I have one container without the file so will see if the problem recurs, but I have made the KillMode=process fix to that so that might change behaviour?

Initially I was like, "what 'KillMode=process fix' are you talking about?!?" 'KillMode=process' is in the default ssh.service file. It's in your output and it looks exactly like mine?! I even checked within Debian and it looks like it was added to ssh.service with the initial systemd support - 8 years ago.

Then I remembered your other thread. I missed that you were editing the template file (i.e. ssh@.service) not the default service file (ssh.service) and I didn't actually double check the ssh.service file and realise.

By default, ssh uses a single long running service to manage all ssh connections and traffic. The service file is uses is 'ssh.service'.

I'll post on your other thread too, but unless you've made some SSH config changes (which your output here suggests you haven't), what you've noted on your other thread would not make any difference (the ssh@.service file is never used by default).

It can be configured to instead use multiple ssh services, one for each connection. I'm not particularly familiar with that configuration, but AFAIK, it uses a socket and each ssh session is triggered on connection. Scenarios like that (i.e. multiple instances of a service) use a service template file, in this case, an instance of 'ssh@.service'. You can tell it's a template because of the '@' symbol.

I have one container without the file so will see if the problem recurs

Circling back to this; ah ok. So on at least one server, you just restarted SSH and that appeared to be sufficient?

Config requested: [...]

That all looks fine. Your service matches mine (as per the Debian default) and the other output suggests that you are running the same single long running SSH service as per default.

So in summary, we still don't know why SSH stopped, but it seems likely that simply restarting it was sufficient to get it running again.

Unfortunately, I didn't have any long running v16.x containers (I have v16.x VMs, but not CTs). As I've noted, I haven't been able to recreate any of the issues you've reported.

I have had a look at SSH updates, and there haven't been any since the app was built (so it hasn't been updated). So it wasn't an SSH update that caused any of your issues. There have been updates to systemd since build, but they were some time ago too, and the most recent is a security update, so should have been installed within 24 hours of your initial launch (either at firstboot or the first cron-apt run within 24 hours) - unless of course you changed that before cron-apt ran?

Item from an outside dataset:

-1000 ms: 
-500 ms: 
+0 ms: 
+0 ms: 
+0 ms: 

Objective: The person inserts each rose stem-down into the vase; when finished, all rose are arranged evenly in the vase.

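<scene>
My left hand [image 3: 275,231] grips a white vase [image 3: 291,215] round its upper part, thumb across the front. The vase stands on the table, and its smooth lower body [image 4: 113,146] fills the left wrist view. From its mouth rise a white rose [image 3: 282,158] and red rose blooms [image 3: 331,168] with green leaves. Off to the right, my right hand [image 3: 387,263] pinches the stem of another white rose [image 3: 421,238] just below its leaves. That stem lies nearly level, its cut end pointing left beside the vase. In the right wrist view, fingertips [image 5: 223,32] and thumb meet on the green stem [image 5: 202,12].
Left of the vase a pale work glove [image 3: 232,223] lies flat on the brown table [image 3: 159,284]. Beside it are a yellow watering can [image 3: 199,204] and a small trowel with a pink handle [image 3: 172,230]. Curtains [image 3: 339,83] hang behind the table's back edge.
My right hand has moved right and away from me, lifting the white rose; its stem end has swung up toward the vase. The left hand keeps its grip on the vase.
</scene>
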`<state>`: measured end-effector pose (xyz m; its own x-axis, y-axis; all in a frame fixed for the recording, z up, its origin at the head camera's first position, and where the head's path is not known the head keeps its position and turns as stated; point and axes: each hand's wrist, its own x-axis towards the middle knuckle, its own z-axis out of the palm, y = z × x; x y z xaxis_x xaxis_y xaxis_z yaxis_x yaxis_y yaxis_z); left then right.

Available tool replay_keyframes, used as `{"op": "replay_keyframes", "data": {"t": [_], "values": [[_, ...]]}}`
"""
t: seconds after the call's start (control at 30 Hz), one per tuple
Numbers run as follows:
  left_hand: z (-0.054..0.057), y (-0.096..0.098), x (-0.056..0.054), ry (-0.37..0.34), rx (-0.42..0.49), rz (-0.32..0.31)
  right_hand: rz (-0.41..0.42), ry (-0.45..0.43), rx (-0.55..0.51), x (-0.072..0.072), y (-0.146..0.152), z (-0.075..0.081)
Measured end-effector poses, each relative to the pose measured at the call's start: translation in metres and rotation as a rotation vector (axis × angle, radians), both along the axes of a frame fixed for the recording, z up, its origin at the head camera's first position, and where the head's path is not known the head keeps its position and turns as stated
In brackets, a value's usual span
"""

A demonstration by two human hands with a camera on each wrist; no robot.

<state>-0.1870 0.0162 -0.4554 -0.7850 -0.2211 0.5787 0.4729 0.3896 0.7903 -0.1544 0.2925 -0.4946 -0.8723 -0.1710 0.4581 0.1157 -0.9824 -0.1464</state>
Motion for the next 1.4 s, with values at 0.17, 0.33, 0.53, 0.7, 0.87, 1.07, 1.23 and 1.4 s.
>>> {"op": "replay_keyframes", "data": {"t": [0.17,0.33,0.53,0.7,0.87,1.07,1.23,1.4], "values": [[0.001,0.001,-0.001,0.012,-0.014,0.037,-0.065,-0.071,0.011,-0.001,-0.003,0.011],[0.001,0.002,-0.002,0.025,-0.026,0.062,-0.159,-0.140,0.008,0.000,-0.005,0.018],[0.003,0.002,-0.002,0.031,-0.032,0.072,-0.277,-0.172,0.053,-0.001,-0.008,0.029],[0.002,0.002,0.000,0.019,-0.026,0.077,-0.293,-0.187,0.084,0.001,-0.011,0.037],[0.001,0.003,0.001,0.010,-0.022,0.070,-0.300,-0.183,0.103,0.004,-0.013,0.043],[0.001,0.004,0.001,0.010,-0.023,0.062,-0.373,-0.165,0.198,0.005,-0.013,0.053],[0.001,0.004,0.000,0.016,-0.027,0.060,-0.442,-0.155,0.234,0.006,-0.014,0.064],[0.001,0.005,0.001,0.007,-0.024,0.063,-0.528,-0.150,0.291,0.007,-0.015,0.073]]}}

So unfortunately, why SSH stopped on these 4 servers is still a mystery... I personally really hate problems like that. I sort of got used to it with Windows, but find it much rarer on Linux. Although if a restart appears to have fixed it and it doesn't stop again anytime soon, then perhaps the "why" doesn't really matter that much?!

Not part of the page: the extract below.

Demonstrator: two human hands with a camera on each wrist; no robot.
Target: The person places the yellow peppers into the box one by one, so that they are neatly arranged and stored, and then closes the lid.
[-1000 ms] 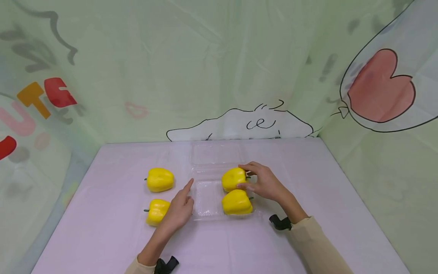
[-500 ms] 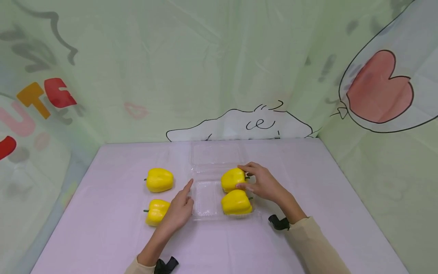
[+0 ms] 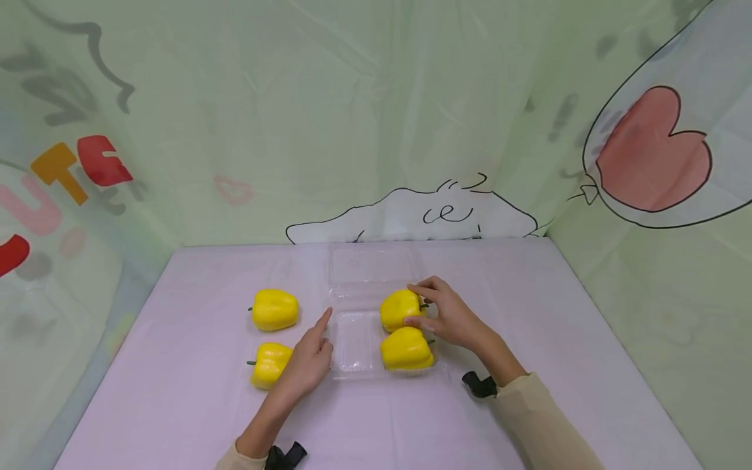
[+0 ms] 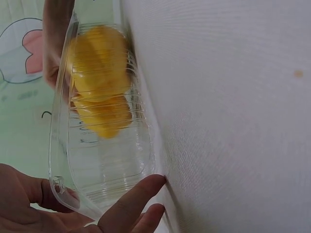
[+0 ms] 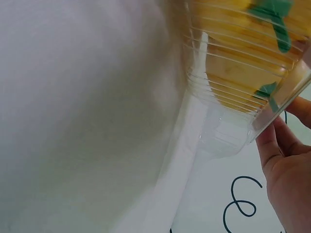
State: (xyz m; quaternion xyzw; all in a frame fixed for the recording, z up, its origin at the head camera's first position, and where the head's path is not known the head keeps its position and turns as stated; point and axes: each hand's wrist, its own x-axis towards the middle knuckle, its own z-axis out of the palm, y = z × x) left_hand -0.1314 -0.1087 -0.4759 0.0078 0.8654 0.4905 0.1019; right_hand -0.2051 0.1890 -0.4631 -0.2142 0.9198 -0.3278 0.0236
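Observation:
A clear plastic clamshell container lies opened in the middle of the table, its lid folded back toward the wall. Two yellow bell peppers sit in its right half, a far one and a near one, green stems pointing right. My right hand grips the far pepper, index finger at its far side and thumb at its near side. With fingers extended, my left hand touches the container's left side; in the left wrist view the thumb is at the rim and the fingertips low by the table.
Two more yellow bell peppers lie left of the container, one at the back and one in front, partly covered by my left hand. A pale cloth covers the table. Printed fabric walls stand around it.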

My point of view and rationale is: if it ain't broke don't fix it :-)

I'm inclined to agree. Although it could also fairly be argued that if the Debian security team have released an update, then something is broken! :) They don't do that lightly...

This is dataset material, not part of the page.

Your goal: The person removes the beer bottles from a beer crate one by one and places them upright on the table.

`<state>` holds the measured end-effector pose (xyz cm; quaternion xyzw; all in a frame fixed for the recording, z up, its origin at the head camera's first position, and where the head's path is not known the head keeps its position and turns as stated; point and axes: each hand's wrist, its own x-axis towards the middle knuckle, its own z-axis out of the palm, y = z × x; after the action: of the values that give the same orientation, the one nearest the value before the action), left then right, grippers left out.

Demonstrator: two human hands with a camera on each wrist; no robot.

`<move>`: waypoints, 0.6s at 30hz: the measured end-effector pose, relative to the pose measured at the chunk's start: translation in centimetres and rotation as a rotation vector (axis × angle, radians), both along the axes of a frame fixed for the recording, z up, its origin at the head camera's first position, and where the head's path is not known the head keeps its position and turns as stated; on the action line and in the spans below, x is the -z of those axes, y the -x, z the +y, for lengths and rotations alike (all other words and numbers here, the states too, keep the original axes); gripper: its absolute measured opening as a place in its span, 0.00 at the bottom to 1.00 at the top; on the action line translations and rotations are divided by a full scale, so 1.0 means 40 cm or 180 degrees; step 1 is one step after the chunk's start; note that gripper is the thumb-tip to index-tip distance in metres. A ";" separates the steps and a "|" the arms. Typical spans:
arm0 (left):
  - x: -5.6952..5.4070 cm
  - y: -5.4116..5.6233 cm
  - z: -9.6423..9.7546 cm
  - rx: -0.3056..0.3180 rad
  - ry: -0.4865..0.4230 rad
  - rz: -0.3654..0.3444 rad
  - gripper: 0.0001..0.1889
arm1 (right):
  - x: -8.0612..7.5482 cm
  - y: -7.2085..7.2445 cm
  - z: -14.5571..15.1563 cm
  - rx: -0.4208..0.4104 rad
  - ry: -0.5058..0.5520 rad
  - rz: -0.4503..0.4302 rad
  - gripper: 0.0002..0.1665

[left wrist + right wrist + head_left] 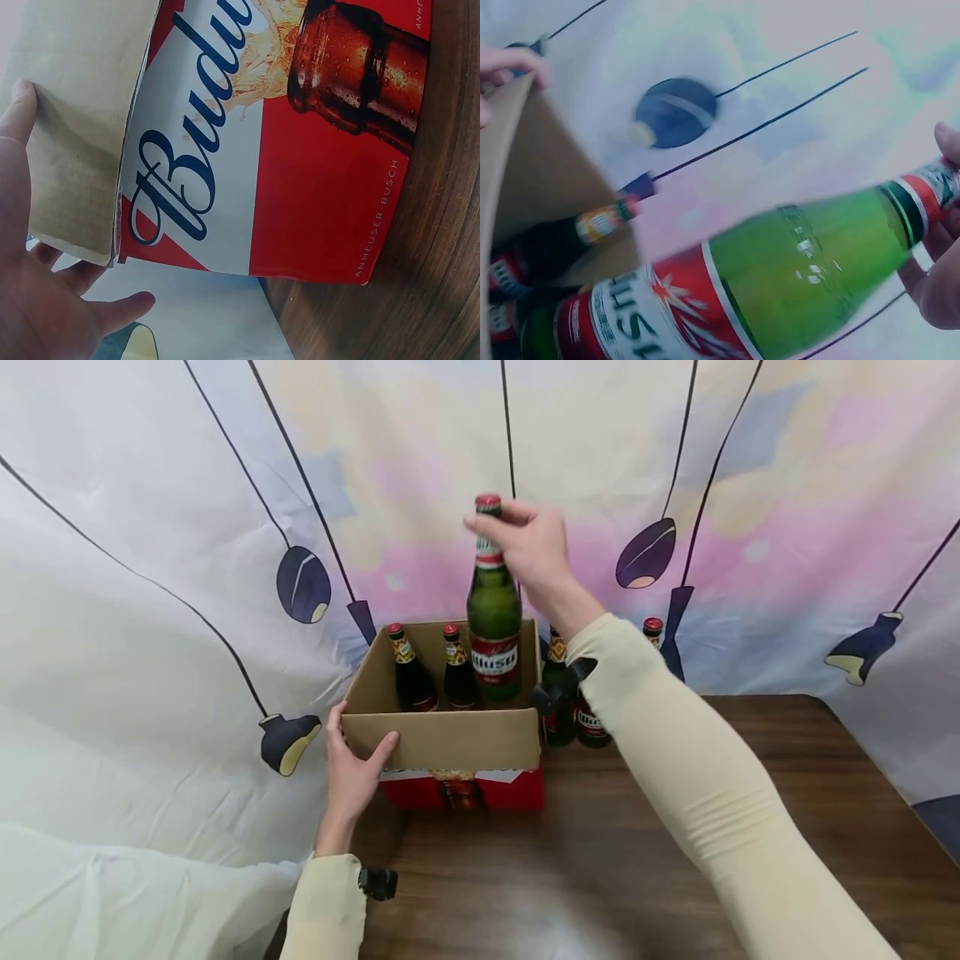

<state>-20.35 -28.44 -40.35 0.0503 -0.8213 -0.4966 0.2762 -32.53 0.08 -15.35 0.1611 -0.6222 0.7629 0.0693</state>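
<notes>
My right hand (536, 550) grips a green beer bottle (493, 614) by its neck, just below the red cap. Upright in the head view, this bottle has its lower end inside the open cardboard box (442, 739). In the right wrist view the red and white bottle label (667, 311) shows. My left hand (354, 777) holds the box's front left corner, thumb on the raised front flap (75, 150) and fingers at the side edge. Inside the box stand two dark bottles with red caps, one at the left (411, 672) and one at the middle (458, 672).
More beer bottles (592, 727) stand right of the box on the brown wooden table (645, 860), partly behind my right forearm. A patterned cloth (420, 460) hangs close behind the box. White fabric (150, 893) lies along the left.
</notes>
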 end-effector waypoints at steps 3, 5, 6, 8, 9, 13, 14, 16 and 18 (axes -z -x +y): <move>-0.005 0.001 0.002 0.0020 0.0001 -0.0004 0.49 | -0.062 -0.013 0.045 0.0142 0.0308 -0.0035 0.20; -0.007 0.000 0.003 0.0036 -0.0009 0.0025 0.49 | -0.089 -0.024 0.076 0.0235 0.0413 0.0017 0.18; -0.009 0.000 0.002 0.0037 -0.0008 0.0037 0.49 | -0.097 -0.029 0.090 0.0277 0.0417 0.0075 0.18; -0.015 -0.001 0.000 0.0032 -0.0006 0.0080 0.49 | -0.108 -0.039 0.114 0.0361 0.0336 0.0217 0.17; -0.018 -0.004 -0.003 0.0011 -0.0003 0.0103 0.49 | -0.111 -0.043 0.122 0.0380 0.0260 0.0289 0.18; -0.033 -0.010 -0.013 -0.0076 0.0035 0.0144 0.49 | -0.098 -0.052 0.151 0.0429 -0.0117 0.0322 0.19; -0.035 -0.010 -0.015 -0.0092 0.0042 0.0146 0.49 | -0.086 -0.054 0.159 0.0440 -0.0225 0.0298 0.20; -0.038 -0.012 -0.018 -0.0121 0.0057 0.0145 0.49 | -0.048 -0.054 0.175 0.0444 -0.0377 0.0274 0.20; -0.039 -0.014 -0.021 -0.0145 0.0056 0.0145 0.49 | 0.002 -0.053 0.191 0.0490 -0.0558 0.0252 0.21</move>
<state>-19.81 -29.28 -38.78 0.0552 -0.8178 -0.4840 0.3065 -30.40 7.74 -15.43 0.1483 -0.6939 0.6910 0.1379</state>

As far as I'm concerned security vulnerabilities fall into two categories: notified before release and after release. If maintainers are notified before release then they have plenty of time to fix and release a patch before the world gets to know, so a few more days before the patch is applied makes no difference. If notified after it will take them a while to fix it anyway, so a few more days of being vulnerable really isn't going to make much difference either.

I get your point and it's not an unreasonable rationale. Although your argument could be used to argue for daily updates instead of hourly, so the timeframe is somewhat arbitrary. So it comes down to which timeframe is the most appropriate. We settled on daily as it seems like the best balance to us. You disagree, which is fair enough. But I'm not sure that your argument is convincing enough for me to change time tested config.

As far as I'm concerned doing regular updates are much more likely to introduce issues themselves by interfering with applications, or simply being a badly tested patch.

I 100% agree! For what it's worth, the 'stable' in Debian stable doesn't refer to how stable the software itself is (although generally it is). It actually refers to the behaviour of all the software. It's been well documented that bugs in some specific software have explicitly been left unpatched in Debian stable for the explicit reason that it would change expected behaviour!

Microsoft update has got the world into bad habits. Any change on a production server should really go through a change control procedure where it is tested first, but who has the time?

As an ex-Windows administrator, I would add the qualifier of "recent" or "modern" Microsoft update! I pity the poor fool who left auto updates running in Win XP on a Win Server 2003r2 network (I learned the hard way...). It's really only been since Windows 10 that I've found the Windows updates robust enough to auto enable (and still sleep at night).

But to your point, again I'm broadly inclined to agree. But that's why we only install the security updates (not all updates). The Debian security team carefully crafts patches that introduce the minimal possible changes to address the security issue.

Even with the security updates enabled, minor CVEs may remain unpatched. Those sometimes just go to the "updates" repo, so are rolled out together at the next "point release" (neither of which TurnKey users will ever get unless they manually install available updates).

So by delaying it, you're allowing other people to do it first and fix it before you apply the patch. I see every update as Russian roulette. The fewer you do, the better, within reason. Plus I was getting inundated with cron-apt emails from every container.

Again I understand your concern. I think there is some validity in changing the frequency, even disabling them altogether. But in our experience, the risk is low. For it's entire ~14 year history, TurnKey has always installed available updates from the security repo (only - never updated packages in main or updates). In the time that I've been closely involved with TurnKey (incidentally about the same time we've been based on Debian - roughly 10 years), IIRC the auto security updates have caused 2 hiccups. Both those occasions were more to do with the way that updates are installed that was the issue, rather than the updates themselves. Both these times new dependencies (from main) were required and as our updates (can) only install from "security", the updates failed. This did cause DoS, but no significant data loss.

I do also vaguely recall a Samba sec updates that introduced a regression. But the Debian security team released a revised security update the next day.

So I'm totally open to having how to reduce the frequency documented. I'd even be open to making it easier to change (e.g. via script or a confconsole plugin) but I'm not sure I'd want to change the default behaviour. Actually, I would like to make it so that it could be configured to allow installation of new dependencies from main if needed (thus eliminating the risk of the 2 times it has caused issues). That config should be possible, but I haven't spent tons of time trying to work it out. And obviously it would need testing prior to implementation.

Anyway, apologies on the essay...